[Exercise brief] Reproduce verbatim all of the data given below, but do not carry over the images.

[Recorded data]
•••••

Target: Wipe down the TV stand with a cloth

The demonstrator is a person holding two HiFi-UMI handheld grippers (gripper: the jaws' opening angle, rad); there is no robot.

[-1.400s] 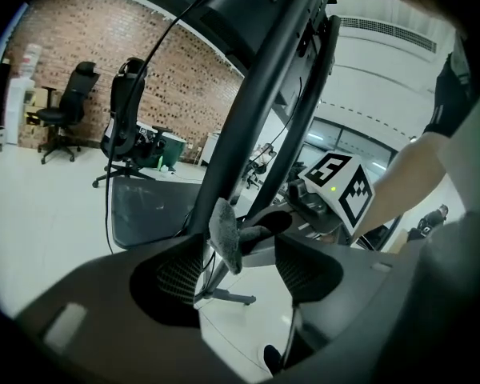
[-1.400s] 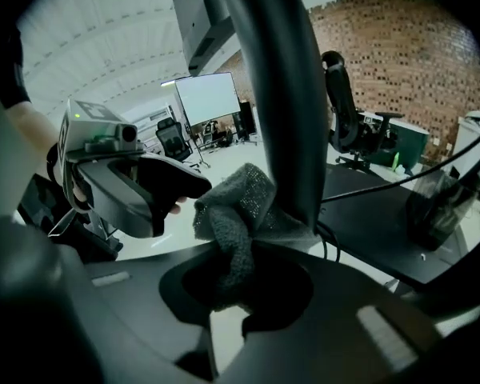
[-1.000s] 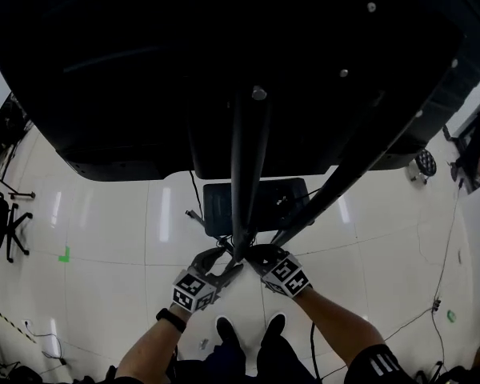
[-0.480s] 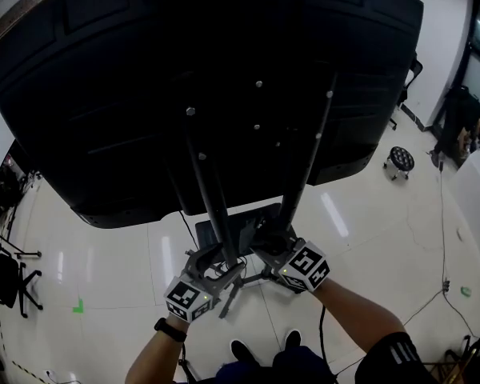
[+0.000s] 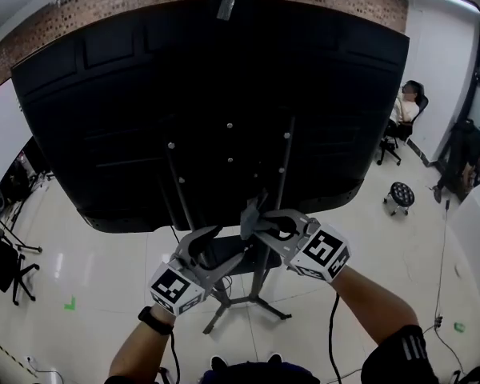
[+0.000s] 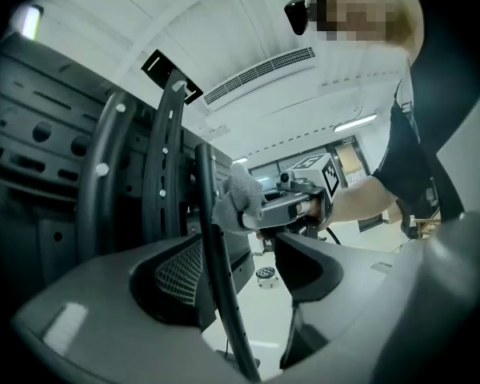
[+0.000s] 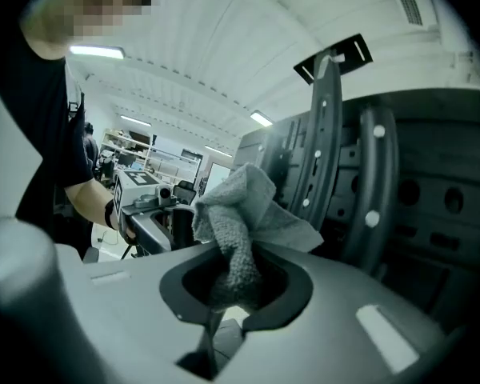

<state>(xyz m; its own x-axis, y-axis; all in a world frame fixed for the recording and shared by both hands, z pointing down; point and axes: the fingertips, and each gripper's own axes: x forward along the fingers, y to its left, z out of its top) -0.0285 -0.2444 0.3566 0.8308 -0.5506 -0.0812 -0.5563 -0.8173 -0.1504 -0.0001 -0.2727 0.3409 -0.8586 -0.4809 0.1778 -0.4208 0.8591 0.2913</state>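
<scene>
Cloth (image 7: pixel 234 214), grey and bunched, was pinched in the right gripper (image 7: pixel 236 290), whose jaws were closed on it, just beside an upright rail of the TV stand (image 5: pixel 282 166); the left gripper (image 6: pixel 252 294) had its jaws spread around a thin black rod (image 6: pixel 217 270); behind rose the TV's black back (image 5: pixel 128 94), then a brick wall (image 5: pixel 104 2)

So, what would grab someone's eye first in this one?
The big black back of the TV fills the upper half of the head view and looms over both grippers. Just below it, the right gripper is shut on a bunched grey cloth. A thin black stand pole runs between the open fingers of the left gripper.
</scene>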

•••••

[Completed exercise]
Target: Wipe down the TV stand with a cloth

The demonstrator is a person holding two HiFi-UMI handheld grippers (gripper: the jaws' opening angle, rad); there is no robot.

[-1.400s] 
[-1.400s] 
[-1.000s] 
[-0.480s] 
[+0.000s] 
[+0.000s] 
[+0.000s] 

<state>(xyz m; its own x-axis, y-axis; all in a world frame fixed for the recording and shared by both hands, z pointing down; point and axes: the fingertips, and each gripper's own axes: x forward along the fingers, y to its left, z out of its top) -0.0285 -0.2444 0.3566 0.8308 -0.5506 -0.0812 -0.5563 -0.8173 -0.1504 -0.0001 -0.2727 0.3409 -0.8586 -0.4809 0.1778 -0.4208 0.8591 0.2913</state>
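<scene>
Cloth (image 7: pixel 234 214), grey and bunched, was pinched in the right gripper (image 7: pixel 236 290), whose jaws were closed on it, just beside an upright rail of the TV stand (image 5: pixel 282 166); the left gripper (image 6: pixel 252 294) had its jaws spread around a thin black rod (image 6: pixel 217 270); behind rose the TV's black back (image 5: pixel 128 94), then a brick wall (image 5: pixel 104 2)

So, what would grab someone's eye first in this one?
The big black back of the TV fills the upper half of the head view and looms over both grippers. Just below it, the right gripper is shut on a bunched grey cloth. A thin black stand pole runs between the open fingers of the left gripper.
</scene>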

Nothing else belongs to this exercise.